Her action and words had been so swift that Holcroft could not interfere, but
in an instant he was at her side, his arm around her, his square jaw set, and
his eyes blazing with his kindling anger. He was not one of those men who
fume early under provocation and in words chiefly. His manner and gesture
were so impressive that his tormentors paused to listen.
"I know," he said quietly, "all about this old, rude custom--that it's often
little more than a rough lark. Well, now that you've had it, leave at once.
I'm in no mood for such attention from my neighbors.
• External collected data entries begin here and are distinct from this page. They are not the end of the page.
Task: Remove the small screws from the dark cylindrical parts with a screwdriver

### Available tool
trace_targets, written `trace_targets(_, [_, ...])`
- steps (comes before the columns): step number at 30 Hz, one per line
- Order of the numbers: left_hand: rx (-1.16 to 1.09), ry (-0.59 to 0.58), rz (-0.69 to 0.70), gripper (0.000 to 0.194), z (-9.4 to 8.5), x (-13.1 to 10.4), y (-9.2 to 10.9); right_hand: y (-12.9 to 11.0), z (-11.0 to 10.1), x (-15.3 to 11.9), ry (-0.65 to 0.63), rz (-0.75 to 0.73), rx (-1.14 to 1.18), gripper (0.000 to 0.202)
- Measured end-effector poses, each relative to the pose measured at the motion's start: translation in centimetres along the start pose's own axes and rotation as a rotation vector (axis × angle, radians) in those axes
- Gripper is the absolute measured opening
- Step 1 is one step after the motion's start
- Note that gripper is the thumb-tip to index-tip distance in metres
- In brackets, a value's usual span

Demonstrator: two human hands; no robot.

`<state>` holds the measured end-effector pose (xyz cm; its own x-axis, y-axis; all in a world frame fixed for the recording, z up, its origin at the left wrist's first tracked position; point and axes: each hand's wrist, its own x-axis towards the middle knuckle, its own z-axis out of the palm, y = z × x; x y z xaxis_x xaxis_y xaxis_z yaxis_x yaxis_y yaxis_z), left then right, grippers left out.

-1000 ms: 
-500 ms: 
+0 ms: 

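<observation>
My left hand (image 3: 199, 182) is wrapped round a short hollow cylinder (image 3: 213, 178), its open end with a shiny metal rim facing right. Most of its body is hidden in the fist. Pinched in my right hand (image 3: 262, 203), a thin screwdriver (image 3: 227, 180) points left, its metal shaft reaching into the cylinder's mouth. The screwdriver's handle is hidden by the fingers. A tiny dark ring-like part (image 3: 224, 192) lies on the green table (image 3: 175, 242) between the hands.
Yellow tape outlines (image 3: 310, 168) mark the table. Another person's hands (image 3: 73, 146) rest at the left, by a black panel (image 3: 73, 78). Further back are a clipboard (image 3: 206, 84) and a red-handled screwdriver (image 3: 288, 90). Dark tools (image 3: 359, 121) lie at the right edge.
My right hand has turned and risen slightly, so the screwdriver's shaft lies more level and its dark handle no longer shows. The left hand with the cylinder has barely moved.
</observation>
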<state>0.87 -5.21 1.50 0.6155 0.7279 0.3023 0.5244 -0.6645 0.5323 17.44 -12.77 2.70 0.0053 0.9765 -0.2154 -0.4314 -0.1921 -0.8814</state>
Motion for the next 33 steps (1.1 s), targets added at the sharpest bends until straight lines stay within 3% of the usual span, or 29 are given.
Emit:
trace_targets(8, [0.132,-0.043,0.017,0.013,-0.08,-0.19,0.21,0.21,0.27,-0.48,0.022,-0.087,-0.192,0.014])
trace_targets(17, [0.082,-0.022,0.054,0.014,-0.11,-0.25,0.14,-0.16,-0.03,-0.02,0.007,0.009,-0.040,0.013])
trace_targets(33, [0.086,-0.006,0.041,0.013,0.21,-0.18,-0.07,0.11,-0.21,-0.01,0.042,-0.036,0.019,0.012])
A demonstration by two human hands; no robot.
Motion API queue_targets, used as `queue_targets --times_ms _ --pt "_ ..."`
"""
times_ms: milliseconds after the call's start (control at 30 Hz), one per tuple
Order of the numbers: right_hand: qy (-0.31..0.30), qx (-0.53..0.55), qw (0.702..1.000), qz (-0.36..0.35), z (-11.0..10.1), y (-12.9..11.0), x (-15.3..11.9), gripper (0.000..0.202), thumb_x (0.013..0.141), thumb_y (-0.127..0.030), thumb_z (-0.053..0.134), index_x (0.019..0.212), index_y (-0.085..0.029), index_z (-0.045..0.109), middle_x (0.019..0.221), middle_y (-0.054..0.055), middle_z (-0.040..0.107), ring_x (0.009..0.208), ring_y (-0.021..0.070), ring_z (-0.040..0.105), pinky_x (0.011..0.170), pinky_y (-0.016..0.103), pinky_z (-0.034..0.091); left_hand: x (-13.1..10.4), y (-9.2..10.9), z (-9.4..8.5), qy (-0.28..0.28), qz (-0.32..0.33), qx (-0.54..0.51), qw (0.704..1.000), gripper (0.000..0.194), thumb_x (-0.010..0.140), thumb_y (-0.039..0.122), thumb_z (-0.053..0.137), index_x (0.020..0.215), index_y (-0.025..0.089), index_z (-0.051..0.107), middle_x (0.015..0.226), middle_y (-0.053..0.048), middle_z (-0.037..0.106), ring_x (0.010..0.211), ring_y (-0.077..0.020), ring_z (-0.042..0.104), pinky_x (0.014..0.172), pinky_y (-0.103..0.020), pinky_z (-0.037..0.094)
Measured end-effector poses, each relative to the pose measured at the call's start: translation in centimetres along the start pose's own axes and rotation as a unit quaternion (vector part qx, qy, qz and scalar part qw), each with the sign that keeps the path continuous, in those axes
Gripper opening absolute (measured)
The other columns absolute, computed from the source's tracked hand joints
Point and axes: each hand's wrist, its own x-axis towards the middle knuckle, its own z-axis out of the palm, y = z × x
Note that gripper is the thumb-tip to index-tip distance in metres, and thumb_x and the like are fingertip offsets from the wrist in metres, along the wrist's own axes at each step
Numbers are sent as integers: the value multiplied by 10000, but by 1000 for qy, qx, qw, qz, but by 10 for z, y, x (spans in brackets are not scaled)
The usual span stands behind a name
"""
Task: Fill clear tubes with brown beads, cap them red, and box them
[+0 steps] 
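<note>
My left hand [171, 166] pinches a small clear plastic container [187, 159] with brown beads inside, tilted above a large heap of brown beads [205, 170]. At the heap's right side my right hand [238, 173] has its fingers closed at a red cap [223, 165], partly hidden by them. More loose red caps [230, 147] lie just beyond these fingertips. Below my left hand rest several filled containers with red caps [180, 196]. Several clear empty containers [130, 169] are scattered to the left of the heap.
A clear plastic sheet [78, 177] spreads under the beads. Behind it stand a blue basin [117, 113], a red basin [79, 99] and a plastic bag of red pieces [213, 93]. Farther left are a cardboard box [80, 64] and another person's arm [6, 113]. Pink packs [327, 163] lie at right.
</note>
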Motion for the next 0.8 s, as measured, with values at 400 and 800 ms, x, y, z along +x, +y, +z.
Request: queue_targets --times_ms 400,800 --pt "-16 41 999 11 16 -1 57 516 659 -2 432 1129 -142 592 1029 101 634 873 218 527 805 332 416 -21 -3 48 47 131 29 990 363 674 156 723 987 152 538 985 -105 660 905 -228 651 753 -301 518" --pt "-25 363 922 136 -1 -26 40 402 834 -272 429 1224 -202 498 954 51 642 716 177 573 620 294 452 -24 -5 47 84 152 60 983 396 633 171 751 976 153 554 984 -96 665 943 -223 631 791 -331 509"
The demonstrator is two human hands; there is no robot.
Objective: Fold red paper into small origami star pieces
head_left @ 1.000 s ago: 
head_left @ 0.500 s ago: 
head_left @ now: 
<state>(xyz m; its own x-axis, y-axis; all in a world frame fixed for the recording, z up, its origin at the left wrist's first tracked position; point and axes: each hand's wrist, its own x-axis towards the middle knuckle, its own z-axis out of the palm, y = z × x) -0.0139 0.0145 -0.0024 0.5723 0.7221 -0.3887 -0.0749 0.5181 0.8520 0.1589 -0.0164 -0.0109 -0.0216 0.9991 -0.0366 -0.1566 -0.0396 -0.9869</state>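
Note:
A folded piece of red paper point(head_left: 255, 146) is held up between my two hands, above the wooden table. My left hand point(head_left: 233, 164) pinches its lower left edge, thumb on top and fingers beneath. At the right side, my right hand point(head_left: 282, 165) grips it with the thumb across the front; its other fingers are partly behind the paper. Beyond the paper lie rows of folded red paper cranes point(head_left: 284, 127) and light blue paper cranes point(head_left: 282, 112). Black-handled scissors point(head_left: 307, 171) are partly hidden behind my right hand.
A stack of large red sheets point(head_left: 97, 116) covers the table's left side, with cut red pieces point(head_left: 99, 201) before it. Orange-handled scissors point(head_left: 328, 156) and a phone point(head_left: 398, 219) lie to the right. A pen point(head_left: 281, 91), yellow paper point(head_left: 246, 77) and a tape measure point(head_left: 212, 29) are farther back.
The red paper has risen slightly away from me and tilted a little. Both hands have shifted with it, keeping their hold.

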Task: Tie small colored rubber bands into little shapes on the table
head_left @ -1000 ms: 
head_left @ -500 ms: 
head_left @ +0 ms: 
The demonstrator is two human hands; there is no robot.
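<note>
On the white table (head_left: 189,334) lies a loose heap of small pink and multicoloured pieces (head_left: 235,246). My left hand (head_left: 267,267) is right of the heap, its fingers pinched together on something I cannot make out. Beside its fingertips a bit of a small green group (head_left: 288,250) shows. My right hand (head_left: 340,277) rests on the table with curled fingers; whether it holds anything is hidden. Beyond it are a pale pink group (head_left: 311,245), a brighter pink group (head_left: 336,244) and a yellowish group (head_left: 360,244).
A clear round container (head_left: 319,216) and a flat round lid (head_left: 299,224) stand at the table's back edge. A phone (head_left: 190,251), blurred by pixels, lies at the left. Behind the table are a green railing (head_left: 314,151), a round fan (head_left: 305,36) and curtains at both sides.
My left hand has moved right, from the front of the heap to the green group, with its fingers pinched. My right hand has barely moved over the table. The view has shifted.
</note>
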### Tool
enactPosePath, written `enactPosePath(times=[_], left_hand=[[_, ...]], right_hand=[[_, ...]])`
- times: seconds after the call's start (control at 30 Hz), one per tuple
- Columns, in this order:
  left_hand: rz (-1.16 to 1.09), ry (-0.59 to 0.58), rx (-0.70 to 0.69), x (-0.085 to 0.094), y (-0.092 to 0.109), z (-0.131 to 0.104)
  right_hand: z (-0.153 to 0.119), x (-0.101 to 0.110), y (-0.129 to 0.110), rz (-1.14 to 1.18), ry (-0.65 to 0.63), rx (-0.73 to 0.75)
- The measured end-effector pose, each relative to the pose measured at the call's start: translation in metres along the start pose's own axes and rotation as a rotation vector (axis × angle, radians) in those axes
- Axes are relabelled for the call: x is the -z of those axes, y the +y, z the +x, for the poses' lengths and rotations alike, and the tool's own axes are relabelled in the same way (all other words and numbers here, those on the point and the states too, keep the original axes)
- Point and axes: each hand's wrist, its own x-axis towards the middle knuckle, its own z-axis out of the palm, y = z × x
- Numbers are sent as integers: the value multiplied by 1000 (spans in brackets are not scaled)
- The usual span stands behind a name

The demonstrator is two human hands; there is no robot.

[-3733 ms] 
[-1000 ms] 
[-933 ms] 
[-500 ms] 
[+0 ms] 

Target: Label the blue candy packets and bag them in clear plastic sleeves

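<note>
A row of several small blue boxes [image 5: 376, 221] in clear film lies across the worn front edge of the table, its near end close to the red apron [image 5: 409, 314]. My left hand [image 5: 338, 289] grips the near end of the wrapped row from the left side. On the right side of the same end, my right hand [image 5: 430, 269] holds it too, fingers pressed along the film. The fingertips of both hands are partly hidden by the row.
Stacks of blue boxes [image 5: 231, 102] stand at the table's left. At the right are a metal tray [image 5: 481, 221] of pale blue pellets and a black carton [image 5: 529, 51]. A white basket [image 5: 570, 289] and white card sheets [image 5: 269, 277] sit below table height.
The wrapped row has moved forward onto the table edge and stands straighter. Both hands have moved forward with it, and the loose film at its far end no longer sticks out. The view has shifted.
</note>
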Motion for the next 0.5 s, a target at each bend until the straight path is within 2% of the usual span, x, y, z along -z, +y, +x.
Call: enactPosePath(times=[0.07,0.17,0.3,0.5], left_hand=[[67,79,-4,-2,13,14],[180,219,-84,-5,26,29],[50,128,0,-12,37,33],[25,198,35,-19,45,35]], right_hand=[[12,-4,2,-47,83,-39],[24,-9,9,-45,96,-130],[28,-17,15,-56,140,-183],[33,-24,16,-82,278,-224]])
This is my wife, and
I'll break any man's head who says a word to hurt her feelings--"
"Oh yes! Take care of her feelings, now it's your turn. They must 'a' been
hurt before," piped up Tim Weeks.
"Good for you, old man, for showin' us your poorhouse bride," said another.
"We don't fancy such grass-widders, and much married, half-married women in
Oakville," yelled a third.
"Why didn't yer jump over a broomstick for a weddin' ceremony?" someone else
These insults were fired almost in a volley. Alida felt Holcroft's arm grow
rigid for a second. "Go in, quick!" he said.
Then she saw him seize the hickory sapling he had leaned against the house,
and burst upon the group like a thunderbolt. Cries of pain, yells, and oaths
of rage rose above the rain of blows. The older members of the crew sought to
close upon him, but he sprung back, and the tough sapling swept about him like
a circle of light. It was a terrific weapon in the hands of a strong man, now
possessed of almost giant strength in his rage. More than one fellow went
down under its stinging cut, and heads and faces were bleeding. The younger
portion of the crowd speedily took to their heels, and soon even the most
stubborn fled; the farmer vigorously assisting their ignominious retreat with
tremendous downward blows on any within reach. Tim Weeks had managed to keep
out of the way till they entered the lane; then, taking a small stone from the
fence, he hurled it at their pursuer and attempted to jump over the wall.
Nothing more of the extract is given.